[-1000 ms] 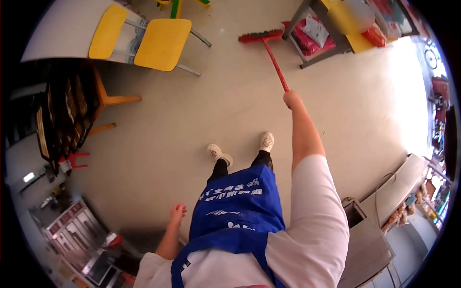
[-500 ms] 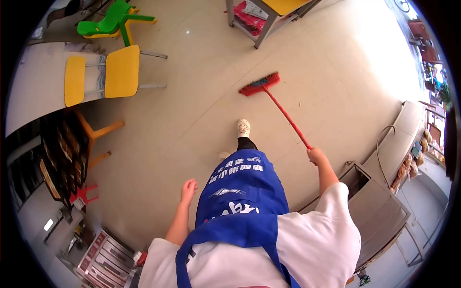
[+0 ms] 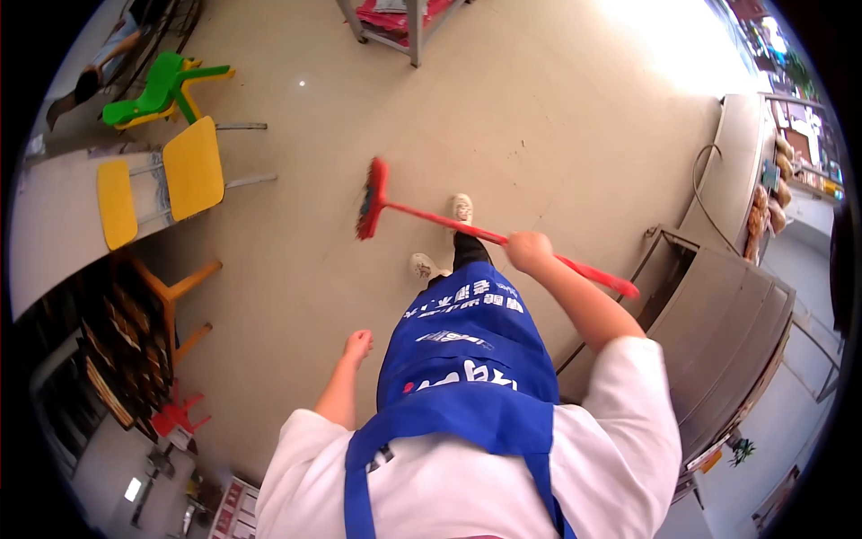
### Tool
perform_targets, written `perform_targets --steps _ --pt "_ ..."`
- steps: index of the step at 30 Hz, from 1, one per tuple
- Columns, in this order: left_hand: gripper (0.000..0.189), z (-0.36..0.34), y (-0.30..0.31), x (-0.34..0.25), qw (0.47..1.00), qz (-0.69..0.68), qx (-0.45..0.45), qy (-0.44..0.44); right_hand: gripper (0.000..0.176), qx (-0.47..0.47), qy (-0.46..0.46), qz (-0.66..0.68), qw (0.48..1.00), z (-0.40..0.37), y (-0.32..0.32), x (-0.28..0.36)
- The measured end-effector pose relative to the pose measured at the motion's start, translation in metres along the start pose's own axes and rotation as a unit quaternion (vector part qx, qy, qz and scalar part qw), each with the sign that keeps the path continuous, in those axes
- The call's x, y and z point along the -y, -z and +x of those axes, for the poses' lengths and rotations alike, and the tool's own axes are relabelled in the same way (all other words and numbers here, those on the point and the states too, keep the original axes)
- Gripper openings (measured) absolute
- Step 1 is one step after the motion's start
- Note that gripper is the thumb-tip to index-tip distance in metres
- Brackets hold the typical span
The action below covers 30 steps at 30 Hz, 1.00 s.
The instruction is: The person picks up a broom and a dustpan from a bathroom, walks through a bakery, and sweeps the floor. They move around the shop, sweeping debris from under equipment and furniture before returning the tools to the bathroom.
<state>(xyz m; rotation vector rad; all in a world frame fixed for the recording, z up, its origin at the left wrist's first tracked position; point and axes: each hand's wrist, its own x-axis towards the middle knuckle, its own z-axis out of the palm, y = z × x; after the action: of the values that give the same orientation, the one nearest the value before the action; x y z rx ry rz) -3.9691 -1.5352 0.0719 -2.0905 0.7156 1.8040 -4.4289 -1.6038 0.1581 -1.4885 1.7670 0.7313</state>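
Note:
A red broom (image 3: 431, 216) crosses in front of me, its handle held in my right hand (image 3: 531, 253). The rear end of the handle sticks out past my wrist to the right. Its bristled head (image 3: 374, 198) is turned on edge to the left, beyond my shoes, with dark bristles facing left. My left hand (image 3: 358, 346) hangs beside the blue apron (image 3: 467, 350), fingers curled in and nothing visible in them. Both of my light shoes (image 3: 461, 208) stand on the beige floor, the right one ahead.
At the left, a yellow chair (image 3: 194, 169) and a green child's chair (image 3: 162, 90) stand near a white table (image 3: 63, 216). A small red stool (image 3: 180, 411) is lower left. Metal cabinets (image 3: 727, 332) line the right. A metal-legged table (image 3: 415, 31) stands ahead. Small debris (image 3: 523, 144) dots the floor.
My right hand has moved left and nearer my body, swinging the broom head left and down from ahead. The handle now lies more crosswise. My left hand stays by the apron.

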Motion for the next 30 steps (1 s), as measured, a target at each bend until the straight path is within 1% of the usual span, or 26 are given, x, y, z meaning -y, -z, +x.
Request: perform_targets --steps 1,3,4,6,9,10,11,12,13,14,15,16,18,20,22,24,25,27,28,29,30 --pt "0.028 -0.009 -0.002 -0.006 1.0 0.017 0.013 -0.001 0.022 0.004 0.037 -0.011 0.999 0.015 0.004 0.012" --pt "0.028 -0.025 -0.004 -0.01 0.997 0.006 -0.021 -0.07 0.018 -0.017 0.045 0.002 0.999 0.064 -0.02 0.027" --pt "0.028 -0.031 -0.002 -0.02 0.994 0.001 -0.04 -0.106 0.017 -0.017 0.051 -0.003 0.999 0.079 -0.015 0.032" --pt "0.028 -0.046 0.003 -0.038 0.992 -0.031 -0.082 -0.09 0.016 -0.005 0.062 -0.011 0.998 0.099 -0.012 0.03" --pt "0.028 -0.055 -0.006 -0.055 0.987 -0.087 -0.128 -0.035 0.015 -0.014 0.033 -0.037 0.999 0.135 -0.024 -0.016" --pt "0.029 -0.059 -0.011 -0.058 0.984 -0.105 -0.143 -0.013 0.017 0.007 0.003 0.015 1.0 0.125 0.001 -0.045" --pt "0.028 -0.063 -0.018 -0.057 0.984 -0.121 -0.128 -0.013 0.02 0.051 -0.022 -0.004 0.998 0.118 0.026 -0.077" --pt "0.027 -0.069 -0.027 -0.054 0.984 -0.139 -0.114 -0.011 0.021 0.07 -0.037 -0.02 0.997 0.124 0.031 -0.119" --pt "0.027 -0.072 -0.037 -0.053 0.982 -0.16 -0.099 -0.014 0.022 0.078 -0.081 -0.02 0.993 0.122 0.05 -0.16" --pt "0.026 -0.077 -0.048 -0.047 0.989 -0.131 -0.074 -0.009 0.023 0.082 -0.109 -0.023 0.99 0.121 0.071 -0.202" --pt "0.025 -0.081 -0.056 -0.042 0.994 -0.101 -0.05 -0.003 0.024 0.064 -0.141 -0.027 0.988 0.125 0.087 -0.245" --pt "0.025 -0.086 -0.063 -0.038 0.997 -0.07 -0.025 0.0 0.025 0.06 -0.172 -0.044 0.982 0.121 0.119 -0.277" --pt "0.024 -0.089 -0.074 -0.039 1.0 0.001 0.013 -0.016 0.022 0.028 -0.218 -0.078 0.972 0.112 0.177 -0.328" --pt "0.024 -0.082 -0.077 -0.05 0.997 0.055 0.022 -0.045 0.02 -0.034 -0.263 -0.101 0.959 0.123 0.212 -0.369" --pt "0.023 -0.068 -0.075 -0.076 0.993 0.081 0.009 -0.083 0.018 -0.098 -0.281 -0.11 0.948 0.128 0.241 -0.386" --pt "0.023 -0.043 -0.067 -0.114 0.985 0.081 -0.025 -0.15 0.017 -0.114 -0.278 -0.138 0.944 0.125 0.254 -0.382" --pt "0.023 -0.028 -0.063 -0.141 0.976 0.069 -0.05 -0.201 0.017 -0.127 -0.284 -0.151 0.938 0.121 0.265 -0.383" --pt "0.023 -0.002 -0.051 -0.207 0.969 0.041 -0.076 -0.233 0.015 -0.15 -0.257 -0.236 0.925 0.129 0.239 -0.389" --pt "0.023 -0.004 -0.042 -0.252 0.982 0.056 -0.054 -0.17 0.015 -0.164 -0.23 -0.237 0.929 0.123 0.229 -0.384" --pt "0.024 -0.006 -0.034 -0.296 0.991 0.074 -0.031 -0.106 0.016 -0.131 -0.223 -0.201 0.945 0.103 0.239 -0.365" --pt "0.025 0.0 -0.031 -0.322 0.993 -0.002 -0.06 -0.105 0.016 -0.138 -0.234 -0.163 0.948 0.092 0.238 -0.362"
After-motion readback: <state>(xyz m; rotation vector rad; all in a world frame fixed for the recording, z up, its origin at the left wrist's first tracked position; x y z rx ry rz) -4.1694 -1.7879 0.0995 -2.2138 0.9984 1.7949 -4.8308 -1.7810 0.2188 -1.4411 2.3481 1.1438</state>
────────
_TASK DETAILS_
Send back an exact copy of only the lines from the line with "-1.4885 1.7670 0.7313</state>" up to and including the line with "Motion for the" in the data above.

_RESPONSE BELOW_
<state>(xyz m; rotation vector rad; all in a world frame fixed for the recording, z up, its origin at the left wrist's first tracked position; point and axes: each hand's wrist, its own x-axis towards the middle knuckle, its own z-axis out of the palm, y = z × x; after the action: of the values that give the same orientation, the one nearest the value before the action; x y z rx ry rz) -3.9691 -1.5352 0.0719 -2.0905 0.7156 1.8040 -4.4289 -1.6038 0.1581 -1.4885 1.7670 0.7313</state>
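Note:
A red broom (image 3: 431, 216) crosses in front of me, its handle held in my right hand (image 3: 531, 253). The rear end of the handle sticks out past my wrist to the right. Its bristled head (image 3: 374, 198) is turned on edge to the left, beyond my shoes, with dark bristles facing left. My left hand (image 3: 358, 346) hangs beside the blue apron (image 3: 467, 350), fingers curled in and nothing visible in them. Both of my light shoes (image 3: 461, 208) stand on the beige floor, the right one ahead.
At the left, a yellow chair (image 3: 194, 169) and a green child's chair (image 3: 162, 90) stand near a white table (image 3: 63, 216). A small red stool (image 3: 180, 411) is lower left. Metal cabinets (image 3: 727, 332) line the right. A metal-legged table (image 3: 415, 31) stands ahead. Small debris (image 3: 523, 144) dots the floor.
My right hand has moved left and nearer my body, swinging the broom head left and down from ahead. The handle now lies more crosswise. My left hand stays by the apron.
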
Motion for the next 30 steps (1 s), as measured, a target at each bend until the straight path is within 1% of the usual span, or 26 are given, x, y, z meaning -y, -z, +x.

That concludes the output.